Italian and French black truffles, for example, are a different species than Chinese black truffles, which results in significantly different prices for the two. “It’s like buying a ring made out of gold [versus] one made out of metal,” he said.
Tips for the Home Cook
When it comes to selecting white truffles, Campanaro has a few criteria. Truffles that grow on chestnut trees are the most pungent, he says, so he looks for a reddish tint on the surface that indicates their provenance. Campanaro also looks for a uniform shape so that there’s maximum surface area when shaving the truffle for a dish. Those from Alba or Italy’s Piedmont region in general are his favorite.

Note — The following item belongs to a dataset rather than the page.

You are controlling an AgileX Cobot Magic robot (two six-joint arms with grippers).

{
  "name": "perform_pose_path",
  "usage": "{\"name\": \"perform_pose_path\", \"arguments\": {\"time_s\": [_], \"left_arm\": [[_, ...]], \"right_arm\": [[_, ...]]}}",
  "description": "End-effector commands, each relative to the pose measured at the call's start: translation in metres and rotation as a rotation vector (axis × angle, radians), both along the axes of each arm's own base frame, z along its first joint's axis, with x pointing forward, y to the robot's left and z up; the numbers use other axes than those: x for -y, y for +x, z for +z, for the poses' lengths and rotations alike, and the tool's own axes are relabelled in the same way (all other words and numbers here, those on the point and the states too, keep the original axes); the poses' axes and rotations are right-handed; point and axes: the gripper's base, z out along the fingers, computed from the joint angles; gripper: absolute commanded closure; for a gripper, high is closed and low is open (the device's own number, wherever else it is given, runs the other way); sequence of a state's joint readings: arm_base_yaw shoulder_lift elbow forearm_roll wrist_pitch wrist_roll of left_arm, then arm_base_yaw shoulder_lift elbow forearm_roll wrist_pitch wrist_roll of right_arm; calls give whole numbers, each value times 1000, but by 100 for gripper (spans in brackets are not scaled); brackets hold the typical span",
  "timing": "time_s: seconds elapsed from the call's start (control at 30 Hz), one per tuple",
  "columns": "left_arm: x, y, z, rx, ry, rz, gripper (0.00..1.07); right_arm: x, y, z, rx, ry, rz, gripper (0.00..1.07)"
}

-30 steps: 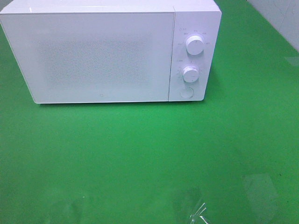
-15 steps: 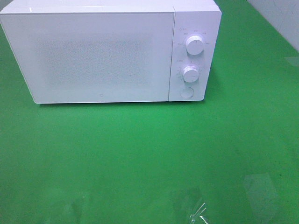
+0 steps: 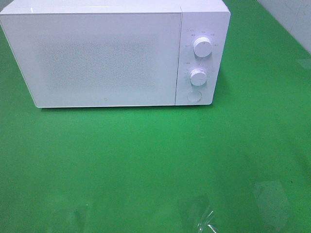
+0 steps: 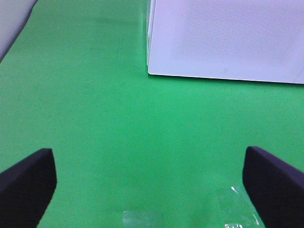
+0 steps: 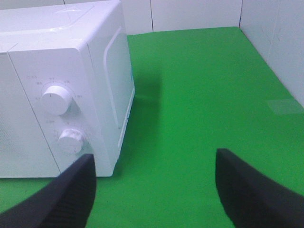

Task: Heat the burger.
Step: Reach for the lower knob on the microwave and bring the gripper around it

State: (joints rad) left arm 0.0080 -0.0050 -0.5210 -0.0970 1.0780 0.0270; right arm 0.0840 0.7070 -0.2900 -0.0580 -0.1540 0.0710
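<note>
Little settled: saw no burger, found microwave (image 3: 112, 53) shut, left claw (image 4: 148, 175) and right claw (image 5: 153, 178) spread, empty; judged loading either finished or unstarted.

A green table (image 3: 146, 160) carries a white microwave (image 3: 102, 58), which stands flat on it with its door face and dials turned to the open stretch of cloth. Well in front of the microwave, below its dial end, lies a crumpled scrap of clear film (image 3: 206, 221). A flat clear patch (image 3: 269, 196) lies near that scrap, farther out past the dial end. Another small clear patch (image 3: 303, 63) lies level with the microwave, well off its dial side.
</note>
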Motion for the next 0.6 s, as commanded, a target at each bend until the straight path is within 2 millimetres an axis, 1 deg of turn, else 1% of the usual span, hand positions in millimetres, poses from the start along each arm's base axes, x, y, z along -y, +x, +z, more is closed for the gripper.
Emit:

Giordano suggests that people go by the aromas that appeal to them, since each truffle has its own particular scent—and each person senses different odors.
Bradley tests for firmness. “The less firm, the older it is,” he said. White truffles have a short shelf life; they should be consumed as soon as possible.
But if you must store them, Giordano warns against the common practice of placing them in rice. “Truffles are 90 percent water. Rice will absorb the moisture,” he said.
Instead, Campanaro suggests to wrap them in a paper towel and storing them in an airtight container.
Because truffles have such a powerful allure all their own, add them to dishes that let them shine. Scrambled eggs with butter, a homemade pasta or risotto, or even mashed potatoes will do the trick. Simply use a toothbrush to brush off the dirt from the truffle, then shave thin slices over the dish using a truffle slicer.
For the ultimate meal, pair with a Barolo or Barbaresco wine from Piedmont, the same region where white truffles reign.